「老人タイムス」私説

昭和の一ケタ世代も高齢になりました。この世代が現在の世相をどう見て、考えているかーそのひとり言。

”聖職”意識がなくなった教師

2014-04-13 06:09:46 | Weblog
埼玉県の50代の女性教師が自分の長男の高校入学式に出るため、担任している学校のクラスの入学式に出なかったという。女性教師はあらかじめ学校に対して”やむをえない事情”により出席できないと、届け出を出していたそうだが、果たして、自分の子供の入学式出席が”やむをえな事情”であるかどうか、古い世代の僕には疑問だ。

先日、孫の大学入学式に娘婿夫婦も、仕事を早引きして出席した。会場が狭く一杯で、遅く行った二人は会場の外でビデオを見ながら式に参加したという。大学の入学式にまで親が参加するという習慣は昔はなかった。60年前、僕が入学した当時は、戦後の焼け跡が残っていた頃で、親は食べるのに精いっぱいだったのか、そんな余裕がなかった。僕らも親が式に参加することに対して恥ずかしく抵抗もあった。

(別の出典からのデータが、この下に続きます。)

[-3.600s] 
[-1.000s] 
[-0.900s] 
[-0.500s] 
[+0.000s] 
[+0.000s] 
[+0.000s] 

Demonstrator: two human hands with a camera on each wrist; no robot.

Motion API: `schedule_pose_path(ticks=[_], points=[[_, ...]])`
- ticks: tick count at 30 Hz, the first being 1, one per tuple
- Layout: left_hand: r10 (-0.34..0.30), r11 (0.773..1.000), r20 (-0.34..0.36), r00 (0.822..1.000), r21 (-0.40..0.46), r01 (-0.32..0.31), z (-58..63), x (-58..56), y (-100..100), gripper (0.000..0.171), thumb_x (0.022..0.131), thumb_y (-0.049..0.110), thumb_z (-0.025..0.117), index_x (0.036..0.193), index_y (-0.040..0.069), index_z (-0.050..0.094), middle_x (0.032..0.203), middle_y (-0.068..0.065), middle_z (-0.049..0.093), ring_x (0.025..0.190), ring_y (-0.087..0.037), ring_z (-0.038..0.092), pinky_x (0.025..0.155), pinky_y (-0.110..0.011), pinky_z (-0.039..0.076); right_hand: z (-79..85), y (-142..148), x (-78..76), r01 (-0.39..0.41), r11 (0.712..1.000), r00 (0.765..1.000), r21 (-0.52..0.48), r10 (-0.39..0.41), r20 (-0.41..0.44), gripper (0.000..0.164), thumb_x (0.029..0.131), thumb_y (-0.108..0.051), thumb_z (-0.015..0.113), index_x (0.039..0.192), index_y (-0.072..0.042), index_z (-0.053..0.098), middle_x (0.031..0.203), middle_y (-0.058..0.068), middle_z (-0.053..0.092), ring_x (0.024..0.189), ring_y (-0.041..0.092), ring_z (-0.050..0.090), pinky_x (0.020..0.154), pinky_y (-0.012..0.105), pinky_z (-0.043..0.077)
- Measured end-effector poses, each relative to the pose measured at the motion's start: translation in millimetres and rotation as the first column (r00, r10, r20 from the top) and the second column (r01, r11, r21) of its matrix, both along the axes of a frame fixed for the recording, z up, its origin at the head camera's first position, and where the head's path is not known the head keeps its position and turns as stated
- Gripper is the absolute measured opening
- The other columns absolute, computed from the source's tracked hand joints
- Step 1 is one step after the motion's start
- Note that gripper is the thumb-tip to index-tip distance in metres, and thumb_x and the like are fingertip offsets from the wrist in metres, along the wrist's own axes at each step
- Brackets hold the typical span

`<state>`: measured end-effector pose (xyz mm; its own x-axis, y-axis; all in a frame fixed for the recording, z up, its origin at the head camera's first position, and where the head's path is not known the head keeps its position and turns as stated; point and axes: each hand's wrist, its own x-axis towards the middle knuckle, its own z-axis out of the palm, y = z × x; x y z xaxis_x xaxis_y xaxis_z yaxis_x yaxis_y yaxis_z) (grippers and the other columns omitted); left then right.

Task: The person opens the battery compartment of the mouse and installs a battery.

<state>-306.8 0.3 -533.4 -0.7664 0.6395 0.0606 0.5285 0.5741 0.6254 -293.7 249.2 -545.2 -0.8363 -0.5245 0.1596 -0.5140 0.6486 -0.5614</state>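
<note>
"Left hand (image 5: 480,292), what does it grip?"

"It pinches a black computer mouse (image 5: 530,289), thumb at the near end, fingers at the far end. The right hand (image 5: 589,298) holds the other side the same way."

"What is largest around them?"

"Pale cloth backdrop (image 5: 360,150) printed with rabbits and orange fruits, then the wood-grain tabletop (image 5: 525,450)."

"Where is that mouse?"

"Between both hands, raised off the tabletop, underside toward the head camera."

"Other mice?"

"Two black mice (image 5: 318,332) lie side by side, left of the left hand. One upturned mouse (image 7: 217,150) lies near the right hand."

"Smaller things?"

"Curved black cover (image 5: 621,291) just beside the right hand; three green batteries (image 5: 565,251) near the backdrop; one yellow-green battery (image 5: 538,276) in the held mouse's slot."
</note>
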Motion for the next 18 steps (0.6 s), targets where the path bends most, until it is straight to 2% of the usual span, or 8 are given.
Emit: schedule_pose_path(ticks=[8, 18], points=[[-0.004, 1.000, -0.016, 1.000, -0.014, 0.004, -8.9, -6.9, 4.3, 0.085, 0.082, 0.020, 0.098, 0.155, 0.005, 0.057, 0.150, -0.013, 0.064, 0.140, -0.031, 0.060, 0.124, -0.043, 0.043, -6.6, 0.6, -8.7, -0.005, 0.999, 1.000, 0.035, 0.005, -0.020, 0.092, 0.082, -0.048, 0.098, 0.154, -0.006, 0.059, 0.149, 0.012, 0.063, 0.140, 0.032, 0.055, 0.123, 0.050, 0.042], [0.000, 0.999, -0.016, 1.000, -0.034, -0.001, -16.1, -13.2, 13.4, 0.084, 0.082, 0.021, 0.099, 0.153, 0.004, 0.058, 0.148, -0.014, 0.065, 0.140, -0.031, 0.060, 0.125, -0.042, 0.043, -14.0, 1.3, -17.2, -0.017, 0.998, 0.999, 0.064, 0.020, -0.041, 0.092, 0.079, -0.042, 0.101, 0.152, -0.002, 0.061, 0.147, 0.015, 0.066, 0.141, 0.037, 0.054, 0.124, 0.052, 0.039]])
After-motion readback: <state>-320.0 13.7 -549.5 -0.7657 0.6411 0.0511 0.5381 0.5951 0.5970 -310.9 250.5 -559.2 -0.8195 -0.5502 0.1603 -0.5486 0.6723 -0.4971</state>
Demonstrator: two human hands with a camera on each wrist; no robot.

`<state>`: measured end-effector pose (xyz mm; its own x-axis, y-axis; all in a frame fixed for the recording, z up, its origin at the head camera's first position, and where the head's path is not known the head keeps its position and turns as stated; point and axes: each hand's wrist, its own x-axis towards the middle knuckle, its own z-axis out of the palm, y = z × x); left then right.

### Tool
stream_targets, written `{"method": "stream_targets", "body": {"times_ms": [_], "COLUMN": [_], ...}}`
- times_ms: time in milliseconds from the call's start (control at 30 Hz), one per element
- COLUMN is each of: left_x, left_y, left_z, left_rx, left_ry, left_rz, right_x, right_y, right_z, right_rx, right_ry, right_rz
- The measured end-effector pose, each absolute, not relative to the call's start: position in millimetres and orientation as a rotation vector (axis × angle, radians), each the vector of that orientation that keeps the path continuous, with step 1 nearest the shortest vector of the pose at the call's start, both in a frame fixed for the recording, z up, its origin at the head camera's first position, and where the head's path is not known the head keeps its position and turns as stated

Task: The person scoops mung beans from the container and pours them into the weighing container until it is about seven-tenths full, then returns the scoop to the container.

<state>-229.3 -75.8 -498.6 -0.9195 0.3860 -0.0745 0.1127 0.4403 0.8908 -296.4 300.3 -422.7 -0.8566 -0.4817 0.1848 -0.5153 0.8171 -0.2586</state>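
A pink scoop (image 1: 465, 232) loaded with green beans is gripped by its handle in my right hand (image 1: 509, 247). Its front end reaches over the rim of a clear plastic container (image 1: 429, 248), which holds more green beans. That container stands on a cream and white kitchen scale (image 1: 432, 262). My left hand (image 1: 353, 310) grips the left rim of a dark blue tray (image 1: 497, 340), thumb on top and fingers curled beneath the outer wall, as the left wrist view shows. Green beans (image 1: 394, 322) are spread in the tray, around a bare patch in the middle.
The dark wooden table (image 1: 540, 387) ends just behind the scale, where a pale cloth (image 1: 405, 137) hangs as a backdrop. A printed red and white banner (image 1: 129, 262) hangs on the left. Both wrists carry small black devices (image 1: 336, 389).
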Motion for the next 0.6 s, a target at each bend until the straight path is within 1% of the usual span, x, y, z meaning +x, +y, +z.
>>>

戦前、学校の先生は社会から聖職視され、卒業式には”仰げば尊しわが師の恩”と歌われた。教室の中にも一段高く教壇があった。先生は日常的にも服装にも気を付け、背広にネクタイを着用していた(戦争中は国民服であったが)。ところが、戦後、父親参観などで学校へでかけると、先生の中には体操の時間でもないのに、ジャージ姿なのに驚かされた。どうも、これは戦後の”民主主義”の影響ではないだろうか。戦後、大学で米国人教師が机に腰かけて教える姿をみて、びっくりしたのを今でも覚えている。

母親であり、自分の子供の入学式に出たい気持ちは好く理解できる。しかし、自分が教師である自覚がなかったのだろうか。まして聖職意識などなかったに違いない。古いといわれるかもしれないが、やはり先生は学校内では、きちんとした服装で、子供たちから尊敬される人であって欲しいものだ。